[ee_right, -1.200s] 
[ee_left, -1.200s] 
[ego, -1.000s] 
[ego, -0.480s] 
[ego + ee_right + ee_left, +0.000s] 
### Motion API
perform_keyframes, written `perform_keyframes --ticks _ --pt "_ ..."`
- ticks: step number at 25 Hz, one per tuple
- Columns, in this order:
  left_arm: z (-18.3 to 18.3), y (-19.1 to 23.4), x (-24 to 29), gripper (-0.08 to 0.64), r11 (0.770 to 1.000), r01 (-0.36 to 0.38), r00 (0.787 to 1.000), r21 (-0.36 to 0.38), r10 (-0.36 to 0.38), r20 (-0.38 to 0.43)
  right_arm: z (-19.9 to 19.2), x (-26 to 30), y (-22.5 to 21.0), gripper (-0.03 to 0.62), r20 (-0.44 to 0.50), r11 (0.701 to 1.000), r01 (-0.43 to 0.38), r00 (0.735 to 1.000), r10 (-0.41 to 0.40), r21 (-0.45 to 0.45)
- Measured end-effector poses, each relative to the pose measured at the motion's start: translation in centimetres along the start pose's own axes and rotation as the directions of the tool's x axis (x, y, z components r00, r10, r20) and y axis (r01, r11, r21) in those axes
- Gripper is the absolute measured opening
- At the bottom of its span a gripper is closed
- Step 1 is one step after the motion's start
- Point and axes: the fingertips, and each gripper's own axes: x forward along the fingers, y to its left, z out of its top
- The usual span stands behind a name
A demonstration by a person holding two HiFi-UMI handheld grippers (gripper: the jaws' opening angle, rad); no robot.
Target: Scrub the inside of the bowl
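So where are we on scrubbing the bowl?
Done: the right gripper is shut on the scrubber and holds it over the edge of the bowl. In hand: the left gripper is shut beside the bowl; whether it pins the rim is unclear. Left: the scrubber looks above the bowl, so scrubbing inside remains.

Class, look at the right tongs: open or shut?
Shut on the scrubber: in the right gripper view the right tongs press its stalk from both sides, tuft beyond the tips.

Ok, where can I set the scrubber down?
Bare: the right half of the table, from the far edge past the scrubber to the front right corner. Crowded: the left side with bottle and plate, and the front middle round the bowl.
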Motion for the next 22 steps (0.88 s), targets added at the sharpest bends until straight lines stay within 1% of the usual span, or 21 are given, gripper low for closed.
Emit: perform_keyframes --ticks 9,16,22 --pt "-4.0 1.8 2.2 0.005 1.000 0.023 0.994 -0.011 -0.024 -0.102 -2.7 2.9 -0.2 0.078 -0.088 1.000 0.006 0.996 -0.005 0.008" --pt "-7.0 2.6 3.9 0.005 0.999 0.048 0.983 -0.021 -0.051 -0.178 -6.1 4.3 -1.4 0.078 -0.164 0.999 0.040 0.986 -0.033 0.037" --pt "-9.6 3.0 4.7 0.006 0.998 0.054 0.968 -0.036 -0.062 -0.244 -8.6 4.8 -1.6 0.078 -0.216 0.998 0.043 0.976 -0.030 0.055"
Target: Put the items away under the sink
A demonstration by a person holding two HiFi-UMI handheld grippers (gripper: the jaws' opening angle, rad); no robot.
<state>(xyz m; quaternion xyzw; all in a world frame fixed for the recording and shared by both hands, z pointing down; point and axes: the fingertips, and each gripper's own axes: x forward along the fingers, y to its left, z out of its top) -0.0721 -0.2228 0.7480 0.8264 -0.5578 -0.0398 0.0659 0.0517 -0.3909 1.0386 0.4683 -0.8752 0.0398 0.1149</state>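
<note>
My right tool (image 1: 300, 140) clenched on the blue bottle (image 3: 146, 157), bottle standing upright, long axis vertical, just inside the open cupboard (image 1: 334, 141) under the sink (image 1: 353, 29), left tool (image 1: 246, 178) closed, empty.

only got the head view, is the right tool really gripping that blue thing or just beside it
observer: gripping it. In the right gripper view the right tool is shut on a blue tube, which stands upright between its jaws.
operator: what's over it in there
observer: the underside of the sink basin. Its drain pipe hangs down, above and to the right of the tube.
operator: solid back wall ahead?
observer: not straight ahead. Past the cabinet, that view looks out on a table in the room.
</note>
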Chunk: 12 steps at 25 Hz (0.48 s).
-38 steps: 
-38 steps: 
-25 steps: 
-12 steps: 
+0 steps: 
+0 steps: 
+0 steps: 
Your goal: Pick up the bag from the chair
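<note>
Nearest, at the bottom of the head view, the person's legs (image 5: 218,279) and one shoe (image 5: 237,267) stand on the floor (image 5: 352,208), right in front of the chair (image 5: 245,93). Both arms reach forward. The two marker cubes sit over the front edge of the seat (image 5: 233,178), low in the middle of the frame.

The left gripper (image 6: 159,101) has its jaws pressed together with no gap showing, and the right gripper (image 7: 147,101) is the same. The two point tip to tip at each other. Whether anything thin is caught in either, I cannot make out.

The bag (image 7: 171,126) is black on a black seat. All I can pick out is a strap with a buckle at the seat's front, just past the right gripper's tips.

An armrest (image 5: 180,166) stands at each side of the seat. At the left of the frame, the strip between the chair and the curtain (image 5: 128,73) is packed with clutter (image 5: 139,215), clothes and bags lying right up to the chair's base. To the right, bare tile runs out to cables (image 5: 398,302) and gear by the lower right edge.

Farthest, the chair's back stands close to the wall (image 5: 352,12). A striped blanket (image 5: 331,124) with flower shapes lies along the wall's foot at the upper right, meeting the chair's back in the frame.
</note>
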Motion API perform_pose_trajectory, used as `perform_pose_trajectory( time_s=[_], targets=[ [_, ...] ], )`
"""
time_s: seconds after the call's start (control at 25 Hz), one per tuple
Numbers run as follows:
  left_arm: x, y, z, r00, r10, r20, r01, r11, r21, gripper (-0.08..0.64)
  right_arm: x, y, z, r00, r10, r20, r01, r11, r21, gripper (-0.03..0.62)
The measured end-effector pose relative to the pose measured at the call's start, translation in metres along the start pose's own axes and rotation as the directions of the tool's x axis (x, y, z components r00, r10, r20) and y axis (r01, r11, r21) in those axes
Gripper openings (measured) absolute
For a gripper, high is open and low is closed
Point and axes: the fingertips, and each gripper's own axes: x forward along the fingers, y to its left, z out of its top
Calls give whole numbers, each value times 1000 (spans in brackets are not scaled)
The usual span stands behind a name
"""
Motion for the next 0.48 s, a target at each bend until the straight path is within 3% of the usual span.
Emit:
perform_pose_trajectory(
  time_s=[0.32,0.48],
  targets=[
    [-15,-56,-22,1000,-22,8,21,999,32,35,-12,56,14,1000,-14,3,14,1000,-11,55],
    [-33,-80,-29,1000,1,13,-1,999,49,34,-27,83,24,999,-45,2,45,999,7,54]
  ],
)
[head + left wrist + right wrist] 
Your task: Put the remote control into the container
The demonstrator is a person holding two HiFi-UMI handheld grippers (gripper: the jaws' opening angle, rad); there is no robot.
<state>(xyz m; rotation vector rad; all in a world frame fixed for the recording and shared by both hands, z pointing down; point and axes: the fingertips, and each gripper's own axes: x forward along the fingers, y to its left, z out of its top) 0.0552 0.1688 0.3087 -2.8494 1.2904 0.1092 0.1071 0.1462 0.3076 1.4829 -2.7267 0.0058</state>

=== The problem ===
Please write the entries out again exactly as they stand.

=== Reply ===
[ee_right, -1.200s] 
[ee_left, -1.200s] 
[ego, -1.000s] 
[ego, -0.480s] 
[ego + ee_right + ee_left, +0.000s] 
### Motion API
perform_keyframes, written `perform_keyframes --ticks _ --pt "_ ..."`
- ticks: step number at 25 Hz, one per tuple
- Columns, in this order:
  left_arm: z (-18.3 to 18.3), y (-19.1 to 23.4), x (-24 to 29), gripper (-0.08 to 0.64), r11 (0.770 to 1.000), r01 (-0.36 to 0.38), r00 (0.787 to 1.000), r21 (-0.36 to 0.38), r10 (-0.36 to 0.38), r20 (-0.38 to 0.43)
  right_arm: z (-19.9 to 19.2), x (-26 to 30), y (-22.5 to 21.0), gripper (-0.03 to 0.62), r20 (-0.44 to 0.50), r11 (0.701 to 1.000), r01 (-0.43 to 0.38), r00 (0.735 to 1.000), r10 (-0.41 to 0.40), r21 (-0.45 to 0.45)
- Measured end-effector poses, each relative to the pose measured at the motion's start: translation in centimetres along the start pose's own axes and rotation as the directions of the tool's x axis (x, y, z components r00, r10, r20) and y axis (r01, r11, r21) in those axes
- Gripper is the absolute measured opening
- At the bottom of its span a gripper is closed
- Step 1 is one step after the motion's start
- Point and axes: the fingertips, and each gripper's own axes: x forward along the fingers, y to its left, z out of its top
- The usual span stands behind a name
A demonstration by a person holding two HiFi-UMI handheld grippers (gripper: the jaws' opening angle, rad); no robot.
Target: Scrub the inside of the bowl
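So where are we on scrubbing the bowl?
Done: the right gripper is shut on the scrubber and holds it over the edge of the bowl. In hand: the left gripper is shut beside the bowl; whether it pins the rim is unclear. Left: the scrubber looks above the bowl, so scrubbing inside remains.

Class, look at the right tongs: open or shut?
Shut on the scrubber: in the right gripper view the right tongs press its stalk from both sides, tuft beyond the tips.

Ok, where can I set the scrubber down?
Bare: the right half of the table, from the far edge past the scrubber to the front right corner. Crowded: the left side with bottle and plate, and the front middle round the bowl.
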Motion for the next 22 steps (0.88 s), targets added at the sharpest bends until straight lines stay within 1% of the usual span, or 21 are given, gripper low for closed.
Emit: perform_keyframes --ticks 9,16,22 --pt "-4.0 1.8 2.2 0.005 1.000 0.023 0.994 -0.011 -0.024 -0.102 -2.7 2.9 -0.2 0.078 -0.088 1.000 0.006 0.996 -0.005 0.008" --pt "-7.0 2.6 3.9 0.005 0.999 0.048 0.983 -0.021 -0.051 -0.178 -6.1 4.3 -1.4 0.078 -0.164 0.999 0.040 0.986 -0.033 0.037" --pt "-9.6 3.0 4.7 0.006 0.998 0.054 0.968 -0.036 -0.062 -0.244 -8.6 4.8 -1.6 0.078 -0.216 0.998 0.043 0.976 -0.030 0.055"
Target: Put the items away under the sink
A demonstration by a person holding two HiFi-UMI handheld grippers (gripper: the jaws' opening angle, rad); no robot.
<state>(xyz m; quaternion xyzw; all in a world frame fixed for the recording and shared by both hands, z pointing down; point and axes: the fingertips, and each gripper's own axes: x forward along the fingers, y to its left, z out of its top) -0.0721 -0.2228 0.7480 0.8264 -0.5578 -0.0398 0.0659 0.0517 -0.3909 1.0386 0.4683 -0.8752 0.0398 0.1149</state>
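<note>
My right tool (image 1: 300, 140) clenched on the blue bottle (image 3: 146, 157), bottle standing upright, long axis vertical, just inside the open cupboard (image 1: 334, 141) under the sink (image 1: 353, 29), left tool (image 1: 246, 178) closed, empty.

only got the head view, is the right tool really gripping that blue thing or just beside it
observer: gripping it. In the right gripper view the right tool is shut on a blue tube, which stands upright between its jaws.
operator: what's over it in there
observer: the underside of the sink basin. Its drain pipe hangs down, above and to the right of the tube.
operator: solid back wall ahead?
observer: not straight ahead. Past the cabinet, that view looks out on a table in the room.
</note>
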Chunk: 12 steps at 25 Hz (0.48 s).
-38 steps: 
-38 steps: 
-25 steps: 
-12 steps: 
+0 steps: 
+0 steps: 
+0 steps: 
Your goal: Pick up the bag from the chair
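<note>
Nearest, at the bottom of the head view, the person's legs (image 5: 218,279) and one shoe (image 5: 237,267) stand on the floor (image 5: 352,208), right in front of the chair (image 5: 245,93). Both arms reach forward. The two marker cubes sit over the front edge of the seat (image 5: 233,178), low in the middle of the frame.

The left gripper (image 6: 159,101) has its jaws pressed together with no gap showing, and the right gripper (image 7: 147,101) is the same. The two point tip to tip at each other. Whether anything thin is caught in either, I cannot make out.

The bag (image 7: 171,126) is black on a black seat. All I can pick out is a strap with a buckle at the seat's front, just past the right gripper's tips.

An armrest (image 5: 180,166) stands at each side of the seat. At the left of the frame, the strip between the chair and the curtain (image 5: 128,73) is packed with clutter (image 5: 139,215), clothes and bags lying right up to the chair's base. To the right, bare tile runs out to cables (image 5: 398,302) and gear by the lower right edge.

Farthest, the chair's back stands close to the wall (image 5: 352,12). A striped blanket (image 5: 331,124) with flower shapes lies along the wall's foot at the upper right, meeting the chair's back in the frame.
</note>
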Motion API perform_pose_trajectory, used as `perform_pose_trajectory( time_s=[_], targets=[ [_, ...] ], )`
"""
time_s: seconds after the call's start (control at 25 Hz), one per tuple
Numbers run as follows:
  left_arm: x, y, z, r00, r10, r20, r01, r11, r21, gripper (-0.08..0.64)
  right_arm: x, y, z, r00, r10, r20, r01, r11, r21, gripper (-0.03..0.62)
The measured end-effector pose relative to the pose measured at the call's start, translation in metres along the start pose's own axes and rotation as the directions of the tool's x axis (x, y, z components r00, r10, r20) and y axis (r01, r11, r21) in those axes
Gripper openings (measured) absolute
For a gripper, high is open and low is closed
Point and axes: the fingertips, and each gripper's own axes: x forward along the fingers, y to its left, z out of its top
Calls give whole numbers, each value times 1000 (spans in brackets are not scaled)
The usual span stands behind a name
"""
Motion for the next 0.48 s, a target at each bend until the straight path is within 3% of the usual span.
Emit:
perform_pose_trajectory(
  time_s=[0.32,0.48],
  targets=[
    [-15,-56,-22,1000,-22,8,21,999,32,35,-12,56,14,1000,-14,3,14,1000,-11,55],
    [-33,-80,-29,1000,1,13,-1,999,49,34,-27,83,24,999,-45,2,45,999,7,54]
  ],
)
[head + left wrist + right wrist] 
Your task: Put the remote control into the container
The demonstrator is a person holding two HiFi-UMI handheld grippers (gripper: the jaws' opening angle, rad); there is no robot.
<state>(xyz m; rotation vector rad; all in a world frame fixed for the recording and shared by both hands, z pointing down; point and axes: the fingertips, and each gripper's own axes: x forward along the fingers, y to its left, z out of its top) 0.0552 0.1688 0.3087 -2.8494 1.2904 0.1092 0.1071 0.1462 0.3076 1.4829 -2.7267 0.0058</state>

The exercise is fully answered.